[JURIST] US Secretary of State Hillary Clinton [official profile] announced Tuesday that the US will use foreign assistance, international diplomacy and political asylum to promote gay rights [remarks]. The secretary’s remarks before the UN Human Rights Council [official website] in Geneva were in tandem with an executive memo [text] from US President Barack Obama [official website] directing federal agencies to investigate avenues to combat criminalization of homosexuality [SFC report] and to consider gay rights in aid and asylum decisions [BBC report]. In conjunction with International Human Rights Day, the secretary explained:
Some have suggested that gay rights and human rights are separate and distinct; but, in fact, they are one and the same. … Yet in the past 60 years, we have come to recognize that members of these groups are entitled to the full measure of dignity and rights, because, like all people, they share a common humanity. … Like being a woman, like being a racial, religious, tribal, or ethnic minority, being LGBT does not make you less human. And that is why gay rights are human rights, and human rights are gay rights.
The immediate implications are unclear as several current aid recipients have laws criminalizing homosexuality.
As Clinton noted, gay rights have not been universally acknowledged.
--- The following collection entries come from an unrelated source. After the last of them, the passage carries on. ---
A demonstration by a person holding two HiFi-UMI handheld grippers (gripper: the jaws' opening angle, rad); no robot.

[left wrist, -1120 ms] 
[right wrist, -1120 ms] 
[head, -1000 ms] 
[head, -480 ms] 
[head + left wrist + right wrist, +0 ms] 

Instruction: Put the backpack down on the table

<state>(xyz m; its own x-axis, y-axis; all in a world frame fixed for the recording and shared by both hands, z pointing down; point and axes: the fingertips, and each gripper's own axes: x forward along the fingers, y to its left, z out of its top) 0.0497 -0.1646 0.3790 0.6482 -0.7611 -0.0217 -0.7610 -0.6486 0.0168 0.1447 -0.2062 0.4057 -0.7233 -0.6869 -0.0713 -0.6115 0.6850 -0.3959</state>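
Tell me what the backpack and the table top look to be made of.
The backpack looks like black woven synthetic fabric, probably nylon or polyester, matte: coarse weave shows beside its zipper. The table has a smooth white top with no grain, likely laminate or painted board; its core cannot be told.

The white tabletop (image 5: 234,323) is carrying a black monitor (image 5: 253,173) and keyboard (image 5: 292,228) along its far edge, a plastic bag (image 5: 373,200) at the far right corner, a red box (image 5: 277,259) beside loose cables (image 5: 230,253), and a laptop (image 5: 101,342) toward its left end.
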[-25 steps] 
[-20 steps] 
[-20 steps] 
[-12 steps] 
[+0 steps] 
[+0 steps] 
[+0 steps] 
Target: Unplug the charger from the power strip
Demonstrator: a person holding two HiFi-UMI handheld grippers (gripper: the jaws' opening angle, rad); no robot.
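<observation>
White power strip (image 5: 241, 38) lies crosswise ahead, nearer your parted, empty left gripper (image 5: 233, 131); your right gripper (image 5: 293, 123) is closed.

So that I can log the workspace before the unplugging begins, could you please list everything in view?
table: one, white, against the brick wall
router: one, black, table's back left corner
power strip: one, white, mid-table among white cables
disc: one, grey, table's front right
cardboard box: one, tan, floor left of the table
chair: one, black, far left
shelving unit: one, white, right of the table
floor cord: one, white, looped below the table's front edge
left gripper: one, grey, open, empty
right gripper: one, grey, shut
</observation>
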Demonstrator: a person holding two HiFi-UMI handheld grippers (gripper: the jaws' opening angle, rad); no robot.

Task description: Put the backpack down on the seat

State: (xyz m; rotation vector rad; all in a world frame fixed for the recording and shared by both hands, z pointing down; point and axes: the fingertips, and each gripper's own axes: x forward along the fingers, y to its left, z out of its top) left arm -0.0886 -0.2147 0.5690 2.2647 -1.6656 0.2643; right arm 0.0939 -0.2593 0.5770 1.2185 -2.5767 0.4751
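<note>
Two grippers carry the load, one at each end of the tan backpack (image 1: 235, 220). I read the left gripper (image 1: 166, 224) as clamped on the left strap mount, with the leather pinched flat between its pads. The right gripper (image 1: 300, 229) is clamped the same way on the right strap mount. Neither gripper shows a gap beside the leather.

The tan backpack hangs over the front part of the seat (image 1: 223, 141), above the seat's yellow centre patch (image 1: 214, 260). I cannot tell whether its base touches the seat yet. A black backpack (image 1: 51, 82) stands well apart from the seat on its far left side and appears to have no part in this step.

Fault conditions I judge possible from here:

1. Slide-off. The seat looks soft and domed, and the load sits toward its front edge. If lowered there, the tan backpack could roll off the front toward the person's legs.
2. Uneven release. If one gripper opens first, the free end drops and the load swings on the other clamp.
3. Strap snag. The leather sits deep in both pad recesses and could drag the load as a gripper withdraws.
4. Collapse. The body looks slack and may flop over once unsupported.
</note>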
Last week, the Nigerian Senate passed a bill making it illegal for same-sex couples to marry [JURIST report] or for an individual to aid in the marriage of same-sex couples. The bill explicitly states that marriages entered into by persons of the same gender are prohibited and will not be recognized as valid, even if the marriage certificate is obtained in a foreign country. Last month, Russian lawmakers in the city of St. Petersburg overwhelmingly approved an initial reading of a bill that would impose fines against people convicted of promoting homosexuality [JURIST report], including gays or lesbians who are open about their sexuality. The legislation, which was supported by the ruling United Russia party [AFP report], would ban gay pride parades and any activity in public which could influence children and that could be viewed as promoting a gay, lesbian, transgender or LGBT lifestyle. Also last month, the Ugandan High Court [official website] sentenced a man to 30 years in prison for beating to death prominent gay rights activist [JURIST report] David Kato. Enock Nsubuga confessed to the January 2011 killing, admitting to beating Kato [Reuters report] with a hammer at his home before he died on the way to the hospital. Nsubuga claimed that he attacked Kato in response to sexual advances he made.